START Information

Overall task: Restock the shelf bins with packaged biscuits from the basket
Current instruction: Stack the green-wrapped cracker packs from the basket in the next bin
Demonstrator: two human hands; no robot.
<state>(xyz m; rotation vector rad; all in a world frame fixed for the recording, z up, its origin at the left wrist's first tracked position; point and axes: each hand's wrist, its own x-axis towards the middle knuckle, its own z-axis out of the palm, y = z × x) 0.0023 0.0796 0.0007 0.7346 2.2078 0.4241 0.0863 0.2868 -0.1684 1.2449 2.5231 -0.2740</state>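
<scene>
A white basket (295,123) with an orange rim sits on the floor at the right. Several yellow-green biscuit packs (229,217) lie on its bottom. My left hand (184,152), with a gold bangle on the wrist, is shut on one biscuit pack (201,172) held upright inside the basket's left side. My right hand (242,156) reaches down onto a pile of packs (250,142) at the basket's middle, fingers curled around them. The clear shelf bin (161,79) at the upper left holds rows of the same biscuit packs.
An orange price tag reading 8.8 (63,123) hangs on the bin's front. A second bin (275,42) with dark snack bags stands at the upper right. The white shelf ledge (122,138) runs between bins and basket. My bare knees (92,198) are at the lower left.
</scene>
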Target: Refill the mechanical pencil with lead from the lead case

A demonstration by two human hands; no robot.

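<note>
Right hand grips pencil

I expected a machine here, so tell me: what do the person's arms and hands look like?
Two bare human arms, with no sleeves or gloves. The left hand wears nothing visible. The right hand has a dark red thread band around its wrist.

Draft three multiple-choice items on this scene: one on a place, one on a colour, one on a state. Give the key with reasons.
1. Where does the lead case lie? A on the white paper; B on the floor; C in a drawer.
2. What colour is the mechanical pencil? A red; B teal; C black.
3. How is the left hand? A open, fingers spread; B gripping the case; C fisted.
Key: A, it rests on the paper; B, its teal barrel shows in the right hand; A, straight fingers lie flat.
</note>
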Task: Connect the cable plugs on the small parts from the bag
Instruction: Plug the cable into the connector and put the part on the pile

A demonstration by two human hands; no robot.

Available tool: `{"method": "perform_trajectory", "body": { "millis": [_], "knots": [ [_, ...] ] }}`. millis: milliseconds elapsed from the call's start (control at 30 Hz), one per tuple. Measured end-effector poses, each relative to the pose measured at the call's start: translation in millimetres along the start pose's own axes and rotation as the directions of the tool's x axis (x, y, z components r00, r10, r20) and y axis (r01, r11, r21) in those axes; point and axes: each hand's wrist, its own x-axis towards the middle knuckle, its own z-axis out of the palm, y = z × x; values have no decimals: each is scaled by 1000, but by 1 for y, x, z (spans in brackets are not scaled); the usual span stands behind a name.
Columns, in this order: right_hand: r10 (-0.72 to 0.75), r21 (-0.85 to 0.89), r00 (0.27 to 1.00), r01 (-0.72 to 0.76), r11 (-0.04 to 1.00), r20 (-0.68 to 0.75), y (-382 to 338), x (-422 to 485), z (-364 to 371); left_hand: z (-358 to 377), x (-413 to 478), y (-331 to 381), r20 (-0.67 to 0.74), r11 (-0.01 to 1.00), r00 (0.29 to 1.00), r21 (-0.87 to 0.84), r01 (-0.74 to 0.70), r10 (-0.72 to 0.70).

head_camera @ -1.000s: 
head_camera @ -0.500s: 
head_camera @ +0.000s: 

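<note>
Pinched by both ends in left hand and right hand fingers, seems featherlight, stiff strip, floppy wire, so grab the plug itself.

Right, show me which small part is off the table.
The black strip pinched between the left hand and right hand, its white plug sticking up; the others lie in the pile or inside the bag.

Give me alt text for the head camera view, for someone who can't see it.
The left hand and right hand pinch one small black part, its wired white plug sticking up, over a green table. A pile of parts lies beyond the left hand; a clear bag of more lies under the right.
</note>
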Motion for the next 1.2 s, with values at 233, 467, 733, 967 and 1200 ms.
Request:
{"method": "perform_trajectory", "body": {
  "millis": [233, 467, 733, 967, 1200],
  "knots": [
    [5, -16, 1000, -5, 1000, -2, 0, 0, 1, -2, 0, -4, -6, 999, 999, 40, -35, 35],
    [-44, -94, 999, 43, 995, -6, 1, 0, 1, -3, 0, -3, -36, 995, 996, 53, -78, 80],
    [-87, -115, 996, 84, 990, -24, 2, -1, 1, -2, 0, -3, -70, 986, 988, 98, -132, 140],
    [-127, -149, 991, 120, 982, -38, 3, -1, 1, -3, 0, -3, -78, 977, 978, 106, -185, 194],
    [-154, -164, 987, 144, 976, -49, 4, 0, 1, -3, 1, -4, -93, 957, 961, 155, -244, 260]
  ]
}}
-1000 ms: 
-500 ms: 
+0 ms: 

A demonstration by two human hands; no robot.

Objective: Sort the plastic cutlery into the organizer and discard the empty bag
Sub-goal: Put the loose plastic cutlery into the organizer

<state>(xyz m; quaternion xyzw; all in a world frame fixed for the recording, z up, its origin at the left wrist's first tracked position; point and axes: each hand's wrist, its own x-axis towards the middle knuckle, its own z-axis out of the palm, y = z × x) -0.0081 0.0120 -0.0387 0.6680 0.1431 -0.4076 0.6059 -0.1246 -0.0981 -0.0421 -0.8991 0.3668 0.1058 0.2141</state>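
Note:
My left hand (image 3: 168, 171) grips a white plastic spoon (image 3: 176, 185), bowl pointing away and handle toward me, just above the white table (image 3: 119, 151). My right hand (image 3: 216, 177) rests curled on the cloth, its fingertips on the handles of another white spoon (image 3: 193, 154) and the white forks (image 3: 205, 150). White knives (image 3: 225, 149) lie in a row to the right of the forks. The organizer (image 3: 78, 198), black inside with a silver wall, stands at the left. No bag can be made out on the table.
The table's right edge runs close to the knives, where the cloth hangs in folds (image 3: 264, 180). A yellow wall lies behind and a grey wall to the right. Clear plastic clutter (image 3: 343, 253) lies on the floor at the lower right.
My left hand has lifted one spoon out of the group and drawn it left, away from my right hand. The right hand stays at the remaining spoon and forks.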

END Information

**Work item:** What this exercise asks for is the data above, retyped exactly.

**Solution to this task:**
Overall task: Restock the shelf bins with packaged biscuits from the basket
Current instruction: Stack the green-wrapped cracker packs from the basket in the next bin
Demonstrator: two human hands; no robot.
<state>(xyz m; rotation vector rad; all in a world frame fixed for the recording, z up, its origin at the left wrist's first tracked position; point and axes: each hand's wrist, its own x-axis towards the middle knuckle, its own z-axis out of the palm, y = z × x) 0.0023 0.0796 0.0007 0.7346 2.2078 0.4241 0.0863 0.2868 -0.1684 1.2449 2.5231 -0.2740</state>
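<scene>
A white basket (295,123) with an orange rim sits on the floor at the right. Several yellow-green biscuit packs (229,217) lie on its bottom. My left hand (184,152), with a gold bangle on the wrist, is shut on one biscuit pack (201,172) held upright inside the basket's left side. My right hand (242,156) reaches down onto a pile of packs (250,142) at the basket's middle, fingers curled around them. The clear shelf bin (161,79) at the upper left holds rows of the same biscuit packs.
An orange price tag reading 8.8 (63,123) hangs on the bin's front. A second bin (275,42) with dark snack bags stands at the upper right. The white shelf ledge (122,138) runs between bins and basket. My bare knees (92,198) are at the lower left.
</scene>
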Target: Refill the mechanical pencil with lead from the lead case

A demonstration by two human hands; no robot.

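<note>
Right hand grips pencil

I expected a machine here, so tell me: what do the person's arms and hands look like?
Two bare human arms, with no sleeves or gloves. The left hand wears nothing visible. The right hand has a dark red thread band around its wrist.

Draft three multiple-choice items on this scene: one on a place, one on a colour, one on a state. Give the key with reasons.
1. Where does the lead case lie? A on the white paper; B on the floor; C in a drawer.
2. What colour is the mechanical pencil? A red; B teal; C black.
3. How is the left hand? A open, fingers spread; B gripping the case; C fisted.
Key: A, it rests on the paper; B, its teal barrel shows in the right hand; A, straight fingers lie flat.
</note>
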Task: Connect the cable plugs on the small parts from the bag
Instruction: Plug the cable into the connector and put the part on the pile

A demonstration by two human hands; no robot.

Available tool: `{"method": "perform_trajectory", "body": { "millis": [_], "knots": [ [_, ...] ] }}`. millis: milliseconds elapsed from the call's start (control at 30 Hz), one per tuple. Measured end-effector poses, each relative to the pose measured at the call's start: translation in millimetres along the start pose's own axes and rotation as the directions of the tool's x axis (x, y, z components r00, r10, r20) and y axis (r01, r11, r21) in those axes; point and axes: each hand's wrist, its own x-axis towards the middle knuckle, its own z-axis out of the palm, y = z × x; values have no decimals: each is scaled by 1000, but by 1 for y, x, z (spans in brackets are not scaled); the usual span stands behind a name.
Columns, in this order: right_hand: r10 (-0.72 to 0.75), r21 (-0.85 to 0.89), r00 (0.27 to 1.00), r01 (-0.72 to 0.76), r11 (-0.04 to 1.00), r20 (-0.68 to 0.75), y (-382 to 338), x (-422 to 485), z (-364 to 371); left_hand: z (-358 to 377), x (-413 to 478), y (-331 to 381), r20 (-0.67 to 0.74), r11 (-0.01 to 1.00), r00 (0.29 to 1.00), r21 (-0.87 to 0.84), r01 (-0.74 to 0.70), r10 (-0.72 to 0.70).

head_camera @ -1.000s: 
head_camera @ -0.500s: 
head_camera @ +0.000s: 

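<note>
Pinched by both ends in left hand and right hand fingers, seems featherlight, stiff strip, floppy wire, so grab the plug itself.

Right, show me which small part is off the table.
The black strip pinched between the left hand and right hand, its white plug sticking up; the others lie in the pile or inside the bag.

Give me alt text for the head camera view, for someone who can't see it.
The left hand and right hand pinch one small black part, its wired white plug sticking up, over a green table. A pile of parts lies beyond the left hand; a clear bag of more lies under the right.
</note>
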Motion for the next 1.2 s, with values at 233, 467, 733, 967 and 1200 ms.
Request:
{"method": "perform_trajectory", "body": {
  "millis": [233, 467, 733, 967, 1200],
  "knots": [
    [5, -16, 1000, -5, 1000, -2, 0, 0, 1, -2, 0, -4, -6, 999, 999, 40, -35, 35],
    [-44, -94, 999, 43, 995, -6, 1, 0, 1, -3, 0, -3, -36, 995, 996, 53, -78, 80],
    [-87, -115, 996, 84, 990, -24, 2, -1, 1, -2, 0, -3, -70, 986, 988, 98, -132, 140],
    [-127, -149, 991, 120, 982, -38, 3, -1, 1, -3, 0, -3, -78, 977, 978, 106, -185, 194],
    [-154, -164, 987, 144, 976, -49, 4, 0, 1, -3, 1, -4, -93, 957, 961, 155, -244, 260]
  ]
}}
-1000 ms: 
-500 ms: 
+0 ms: 

A demonstration by two human hands; no robot.

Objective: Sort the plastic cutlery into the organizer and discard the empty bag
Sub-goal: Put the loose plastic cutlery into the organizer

<state>(xyz m; quaternion xyzw; all in a world frame fixed for the recording, z up, its origin at the left wrist's first tracked position; point and axes: each hand's wrist, its own x-axis towards the middle knuckle, its own z-axis out of the palm, y = z × x) -0.0081 0.0120 -0.0387 0.6680 0.1431 -0.4076 0.6059 -0.1246 -0.0981 -0.0421 -0.8991 0.3668 0.1058 0.2141</state>
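Note:
My left hand (image 3: 168, 171) grips a white plastic spoon (image 3: 176, 185), bowl pointing away and handle toward me, just above the white table (image 3: 119, 151). My right hand (image 3: 216, 177) rests curled on the cloth, its fingertips on the handles of another white spoon (image 3: 193, 154) and the white forks (image 3: 205, 150). White knives (image 3: 225, 149) lie in a row to the right of the forks. The organizer (image 3: 78, 198), black inside with a silver wall, stands at the left. No bag can be made out on the table.
The table's right edge runs close to the knives, where the cloth hangs in folds (image 3: 264, 180). A yellow wall lies behind and a grey wall to the right. Clear plastic clutter (image 3: 343, 253) lies on the floor at the lower right.
My left hand has lifted one spoon out of the group and drawn it left, away from my right hand. The right hand stays at the remaining spoon and forks.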

This is the complete answer.